According to the attendance record of the Senate, 18 out of the 91 senators have not been present at any meetings this school year. Among the notable are several top administrators, including General Studies Dean Peter Awn, Vice President for the Arts and Sciences Nicholas Dirks, Senior Executive Vice President Robert Kasdin, and Dean of Columbia College Austin Quigley.

University President Lee Bollinger noted the considerable length of time during which the Senate has been unable to act on this resolution due to poor attendance. He pointed to attendance at the Oct. 24, 2008 plenary, as noted in the minutes available on the Senate Web site.

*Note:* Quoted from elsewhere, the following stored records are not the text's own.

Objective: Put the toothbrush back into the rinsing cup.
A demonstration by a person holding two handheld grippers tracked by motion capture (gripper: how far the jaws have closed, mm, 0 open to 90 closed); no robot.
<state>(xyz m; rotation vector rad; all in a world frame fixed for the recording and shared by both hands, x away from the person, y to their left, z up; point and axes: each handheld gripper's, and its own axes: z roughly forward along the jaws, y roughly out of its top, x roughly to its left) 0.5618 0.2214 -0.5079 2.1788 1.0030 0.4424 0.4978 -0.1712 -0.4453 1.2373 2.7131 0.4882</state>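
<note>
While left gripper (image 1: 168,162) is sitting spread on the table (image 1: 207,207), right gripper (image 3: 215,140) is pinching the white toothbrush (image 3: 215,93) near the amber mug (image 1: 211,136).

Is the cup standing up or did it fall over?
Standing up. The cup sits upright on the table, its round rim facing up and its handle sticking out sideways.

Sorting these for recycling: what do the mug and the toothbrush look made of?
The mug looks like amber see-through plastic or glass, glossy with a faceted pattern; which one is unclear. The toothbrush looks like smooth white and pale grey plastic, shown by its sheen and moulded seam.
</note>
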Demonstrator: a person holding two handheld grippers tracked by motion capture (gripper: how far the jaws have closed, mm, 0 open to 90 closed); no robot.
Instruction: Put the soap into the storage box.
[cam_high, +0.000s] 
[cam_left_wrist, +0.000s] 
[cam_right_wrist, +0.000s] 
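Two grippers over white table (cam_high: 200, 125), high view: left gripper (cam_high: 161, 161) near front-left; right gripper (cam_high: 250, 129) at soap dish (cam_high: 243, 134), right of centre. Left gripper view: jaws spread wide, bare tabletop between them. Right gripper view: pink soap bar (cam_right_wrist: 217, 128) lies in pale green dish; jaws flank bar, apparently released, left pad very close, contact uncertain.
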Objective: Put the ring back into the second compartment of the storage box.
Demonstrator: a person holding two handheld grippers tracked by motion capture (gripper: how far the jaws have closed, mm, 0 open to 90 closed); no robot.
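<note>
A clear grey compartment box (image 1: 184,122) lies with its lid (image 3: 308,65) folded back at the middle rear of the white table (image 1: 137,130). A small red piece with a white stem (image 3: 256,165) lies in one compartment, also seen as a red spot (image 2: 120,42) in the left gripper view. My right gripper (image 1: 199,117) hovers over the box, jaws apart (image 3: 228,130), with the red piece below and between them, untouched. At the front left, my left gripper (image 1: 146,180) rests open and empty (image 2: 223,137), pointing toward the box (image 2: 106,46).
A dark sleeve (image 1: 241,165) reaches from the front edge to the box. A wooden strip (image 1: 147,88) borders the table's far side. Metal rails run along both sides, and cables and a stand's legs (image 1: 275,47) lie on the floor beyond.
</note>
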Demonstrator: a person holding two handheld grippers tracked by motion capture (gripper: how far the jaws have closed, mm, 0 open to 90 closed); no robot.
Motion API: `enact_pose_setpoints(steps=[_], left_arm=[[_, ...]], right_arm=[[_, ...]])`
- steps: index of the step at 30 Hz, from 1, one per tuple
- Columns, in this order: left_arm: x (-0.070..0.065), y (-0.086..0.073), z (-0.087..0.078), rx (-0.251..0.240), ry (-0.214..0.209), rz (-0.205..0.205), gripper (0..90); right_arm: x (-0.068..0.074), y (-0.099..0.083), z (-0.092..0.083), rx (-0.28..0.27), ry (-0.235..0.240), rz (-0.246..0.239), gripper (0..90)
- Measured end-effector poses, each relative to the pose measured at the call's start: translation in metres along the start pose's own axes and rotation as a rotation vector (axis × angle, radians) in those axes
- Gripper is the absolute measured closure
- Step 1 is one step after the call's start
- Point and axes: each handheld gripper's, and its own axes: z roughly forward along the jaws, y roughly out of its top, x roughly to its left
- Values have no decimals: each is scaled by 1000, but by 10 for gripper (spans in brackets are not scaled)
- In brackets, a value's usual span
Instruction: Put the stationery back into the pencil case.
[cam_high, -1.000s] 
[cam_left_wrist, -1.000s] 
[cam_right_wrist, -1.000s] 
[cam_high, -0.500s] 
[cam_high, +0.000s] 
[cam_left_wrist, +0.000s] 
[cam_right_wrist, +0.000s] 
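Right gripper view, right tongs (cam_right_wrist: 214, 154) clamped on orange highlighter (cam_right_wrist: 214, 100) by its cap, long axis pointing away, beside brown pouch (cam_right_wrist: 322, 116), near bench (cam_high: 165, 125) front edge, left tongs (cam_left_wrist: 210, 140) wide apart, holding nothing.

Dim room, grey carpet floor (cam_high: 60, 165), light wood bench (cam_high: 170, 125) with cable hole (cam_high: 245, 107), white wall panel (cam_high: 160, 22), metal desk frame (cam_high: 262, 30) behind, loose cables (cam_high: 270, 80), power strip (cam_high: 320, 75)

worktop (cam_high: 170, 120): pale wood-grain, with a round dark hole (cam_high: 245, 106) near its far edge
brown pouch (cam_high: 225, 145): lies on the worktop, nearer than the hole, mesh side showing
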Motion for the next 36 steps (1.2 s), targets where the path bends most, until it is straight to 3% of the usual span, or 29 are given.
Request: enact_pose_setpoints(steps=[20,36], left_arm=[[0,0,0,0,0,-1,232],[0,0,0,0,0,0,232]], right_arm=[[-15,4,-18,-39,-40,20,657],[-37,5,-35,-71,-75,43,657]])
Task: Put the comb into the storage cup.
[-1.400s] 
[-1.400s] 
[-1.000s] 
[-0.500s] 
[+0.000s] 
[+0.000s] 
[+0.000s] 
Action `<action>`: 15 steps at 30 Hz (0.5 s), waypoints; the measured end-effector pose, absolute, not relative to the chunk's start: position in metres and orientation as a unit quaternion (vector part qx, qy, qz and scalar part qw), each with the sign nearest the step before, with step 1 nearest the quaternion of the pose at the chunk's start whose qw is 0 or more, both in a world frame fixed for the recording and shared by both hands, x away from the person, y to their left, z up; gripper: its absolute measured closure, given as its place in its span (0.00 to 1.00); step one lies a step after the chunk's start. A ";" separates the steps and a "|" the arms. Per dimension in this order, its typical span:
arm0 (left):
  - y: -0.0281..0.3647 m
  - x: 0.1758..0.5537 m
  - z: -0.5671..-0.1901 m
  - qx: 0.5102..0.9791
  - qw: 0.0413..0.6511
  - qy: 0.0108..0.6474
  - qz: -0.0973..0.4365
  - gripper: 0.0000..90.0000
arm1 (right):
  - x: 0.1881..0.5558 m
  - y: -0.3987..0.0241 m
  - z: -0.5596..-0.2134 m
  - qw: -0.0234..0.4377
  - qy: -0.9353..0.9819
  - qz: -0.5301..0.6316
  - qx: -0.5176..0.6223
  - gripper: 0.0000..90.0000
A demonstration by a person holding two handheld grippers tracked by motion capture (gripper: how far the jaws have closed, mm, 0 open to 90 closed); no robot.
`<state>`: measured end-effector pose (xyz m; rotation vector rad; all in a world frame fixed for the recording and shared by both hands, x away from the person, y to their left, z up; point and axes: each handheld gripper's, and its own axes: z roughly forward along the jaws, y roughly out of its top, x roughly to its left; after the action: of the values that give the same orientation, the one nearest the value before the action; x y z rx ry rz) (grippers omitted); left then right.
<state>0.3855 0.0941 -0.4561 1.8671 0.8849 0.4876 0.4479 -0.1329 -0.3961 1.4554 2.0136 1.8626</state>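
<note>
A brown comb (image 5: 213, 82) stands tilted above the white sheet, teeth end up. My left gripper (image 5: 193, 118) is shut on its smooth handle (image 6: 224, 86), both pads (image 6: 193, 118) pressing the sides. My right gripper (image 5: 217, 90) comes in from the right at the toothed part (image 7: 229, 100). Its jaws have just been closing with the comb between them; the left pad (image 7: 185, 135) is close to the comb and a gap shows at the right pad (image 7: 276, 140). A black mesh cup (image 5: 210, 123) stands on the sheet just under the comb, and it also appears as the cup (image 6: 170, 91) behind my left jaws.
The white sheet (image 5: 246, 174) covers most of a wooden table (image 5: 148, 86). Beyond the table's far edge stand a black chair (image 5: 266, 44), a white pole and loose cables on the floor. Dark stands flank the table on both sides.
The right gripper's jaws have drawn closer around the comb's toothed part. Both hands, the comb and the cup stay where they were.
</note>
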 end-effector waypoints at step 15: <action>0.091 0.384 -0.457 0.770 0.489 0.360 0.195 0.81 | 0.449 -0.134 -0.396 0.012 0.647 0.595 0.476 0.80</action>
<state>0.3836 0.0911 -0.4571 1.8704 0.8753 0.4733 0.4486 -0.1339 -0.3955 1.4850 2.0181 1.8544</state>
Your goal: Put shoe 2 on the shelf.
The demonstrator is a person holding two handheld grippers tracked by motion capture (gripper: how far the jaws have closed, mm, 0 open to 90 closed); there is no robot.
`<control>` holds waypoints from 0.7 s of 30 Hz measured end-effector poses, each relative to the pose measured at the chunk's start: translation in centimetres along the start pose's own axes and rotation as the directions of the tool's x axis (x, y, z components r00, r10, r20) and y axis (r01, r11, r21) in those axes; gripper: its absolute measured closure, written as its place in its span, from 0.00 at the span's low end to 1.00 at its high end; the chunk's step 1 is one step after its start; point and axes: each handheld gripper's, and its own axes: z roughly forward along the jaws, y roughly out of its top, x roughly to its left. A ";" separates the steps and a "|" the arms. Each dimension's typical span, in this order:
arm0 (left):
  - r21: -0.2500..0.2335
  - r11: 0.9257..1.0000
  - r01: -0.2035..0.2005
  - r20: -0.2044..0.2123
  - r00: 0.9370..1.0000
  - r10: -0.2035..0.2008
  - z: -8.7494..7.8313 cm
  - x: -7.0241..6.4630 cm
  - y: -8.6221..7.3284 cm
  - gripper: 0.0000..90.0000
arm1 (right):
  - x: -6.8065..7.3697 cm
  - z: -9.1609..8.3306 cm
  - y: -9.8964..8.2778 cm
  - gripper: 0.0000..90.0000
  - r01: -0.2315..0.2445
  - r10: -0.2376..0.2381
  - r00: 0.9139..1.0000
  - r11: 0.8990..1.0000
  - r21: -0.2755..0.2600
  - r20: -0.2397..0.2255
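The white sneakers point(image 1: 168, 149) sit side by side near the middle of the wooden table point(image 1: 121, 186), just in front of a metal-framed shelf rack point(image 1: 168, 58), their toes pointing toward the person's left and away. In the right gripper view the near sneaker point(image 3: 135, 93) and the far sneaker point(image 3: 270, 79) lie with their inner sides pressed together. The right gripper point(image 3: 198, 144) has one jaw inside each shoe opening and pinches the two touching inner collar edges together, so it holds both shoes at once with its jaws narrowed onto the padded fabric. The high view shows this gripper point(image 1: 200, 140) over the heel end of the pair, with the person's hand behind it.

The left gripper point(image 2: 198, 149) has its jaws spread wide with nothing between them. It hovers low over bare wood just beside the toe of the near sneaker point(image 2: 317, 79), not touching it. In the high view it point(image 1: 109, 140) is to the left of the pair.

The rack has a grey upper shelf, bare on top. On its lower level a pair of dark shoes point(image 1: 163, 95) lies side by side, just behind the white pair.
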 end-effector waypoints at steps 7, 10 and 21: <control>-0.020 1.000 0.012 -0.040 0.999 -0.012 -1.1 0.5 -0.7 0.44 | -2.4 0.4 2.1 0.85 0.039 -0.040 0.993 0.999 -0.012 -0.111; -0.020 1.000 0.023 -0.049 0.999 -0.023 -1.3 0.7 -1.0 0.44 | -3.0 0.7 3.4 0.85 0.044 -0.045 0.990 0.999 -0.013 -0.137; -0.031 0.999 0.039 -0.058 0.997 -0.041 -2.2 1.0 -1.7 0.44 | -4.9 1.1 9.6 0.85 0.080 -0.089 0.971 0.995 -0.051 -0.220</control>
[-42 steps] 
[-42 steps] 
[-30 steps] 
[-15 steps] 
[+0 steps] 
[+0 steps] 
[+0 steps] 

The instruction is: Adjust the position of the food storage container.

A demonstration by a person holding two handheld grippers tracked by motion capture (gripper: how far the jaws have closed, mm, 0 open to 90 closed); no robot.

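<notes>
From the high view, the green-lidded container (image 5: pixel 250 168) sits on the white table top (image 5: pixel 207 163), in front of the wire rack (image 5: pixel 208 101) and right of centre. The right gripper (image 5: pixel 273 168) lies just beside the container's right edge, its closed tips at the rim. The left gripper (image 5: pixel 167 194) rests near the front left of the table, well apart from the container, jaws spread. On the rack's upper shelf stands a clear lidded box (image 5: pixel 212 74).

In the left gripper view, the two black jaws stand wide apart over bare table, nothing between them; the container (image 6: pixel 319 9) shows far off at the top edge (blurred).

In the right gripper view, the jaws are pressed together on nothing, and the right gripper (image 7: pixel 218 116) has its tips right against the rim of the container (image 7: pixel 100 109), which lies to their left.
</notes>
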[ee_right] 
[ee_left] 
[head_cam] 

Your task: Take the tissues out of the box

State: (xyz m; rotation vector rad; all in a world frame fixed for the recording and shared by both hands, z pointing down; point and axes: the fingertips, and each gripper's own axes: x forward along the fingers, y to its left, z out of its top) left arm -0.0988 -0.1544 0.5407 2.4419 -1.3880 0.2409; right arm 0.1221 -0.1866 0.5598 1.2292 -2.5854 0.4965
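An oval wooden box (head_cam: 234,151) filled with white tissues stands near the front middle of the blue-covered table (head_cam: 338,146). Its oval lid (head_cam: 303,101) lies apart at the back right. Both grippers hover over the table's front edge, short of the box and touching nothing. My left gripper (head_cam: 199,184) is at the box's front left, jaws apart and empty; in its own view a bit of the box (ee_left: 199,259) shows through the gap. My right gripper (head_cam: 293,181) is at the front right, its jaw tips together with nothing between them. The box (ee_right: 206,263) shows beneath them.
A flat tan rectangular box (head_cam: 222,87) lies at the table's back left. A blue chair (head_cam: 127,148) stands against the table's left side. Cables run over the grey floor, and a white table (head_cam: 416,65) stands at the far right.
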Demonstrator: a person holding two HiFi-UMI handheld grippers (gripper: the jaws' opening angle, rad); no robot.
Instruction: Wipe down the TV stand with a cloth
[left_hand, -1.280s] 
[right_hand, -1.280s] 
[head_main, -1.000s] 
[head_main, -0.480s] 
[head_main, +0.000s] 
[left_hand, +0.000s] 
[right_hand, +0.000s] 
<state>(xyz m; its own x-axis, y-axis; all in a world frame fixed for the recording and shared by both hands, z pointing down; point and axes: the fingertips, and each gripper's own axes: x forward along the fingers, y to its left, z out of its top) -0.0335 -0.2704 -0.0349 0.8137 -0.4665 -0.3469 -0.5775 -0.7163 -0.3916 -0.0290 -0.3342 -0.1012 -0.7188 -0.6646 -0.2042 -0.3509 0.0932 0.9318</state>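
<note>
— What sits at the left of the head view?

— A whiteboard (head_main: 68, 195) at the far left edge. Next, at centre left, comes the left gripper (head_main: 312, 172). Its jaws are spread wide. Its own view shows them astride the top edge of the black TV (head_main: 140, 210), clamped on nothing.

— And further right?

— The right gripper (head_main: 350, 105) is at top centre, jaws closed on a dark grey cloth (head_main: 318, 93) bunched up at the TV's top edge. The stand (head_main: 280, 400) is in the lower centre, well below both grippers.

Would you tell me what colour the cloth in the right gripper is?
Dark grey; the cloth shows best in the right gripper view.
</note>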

A three-fifths majority attendance is also required for a new resolution that appears on the agenda for this month, approving “research professorships” at the Lamont-Doherty campus.

Currently, according to the proposal, “The members of the Research Staff are required to function as completely independent Principal Investigators, conceiving, designing and leading their own research programs, and raising outside funding to support these activities.” More than 80 percent of this funding comes from grants.

The goal of this resolution is to make research positions at Lamont more attractive to scientists by offering them a salary beyond the grants that most research officers at the University use as their primary source of income.

“The intent is to imbue the title with a substantial level of security, provide key tangible privileges and in so doing associate significant prestige with the title,” the proposal states.

This proposal is unique to the Lamont research staff and will not affect research officers on the Morningside or Health Sciences campuses.

Before the Senate meeting, the Student Affairs Caucus will convene, with University Provost Alan Brinkley scheduled to attend. Student senators will have an opportunity to bring the concerns of constituents at their respective schools to the table.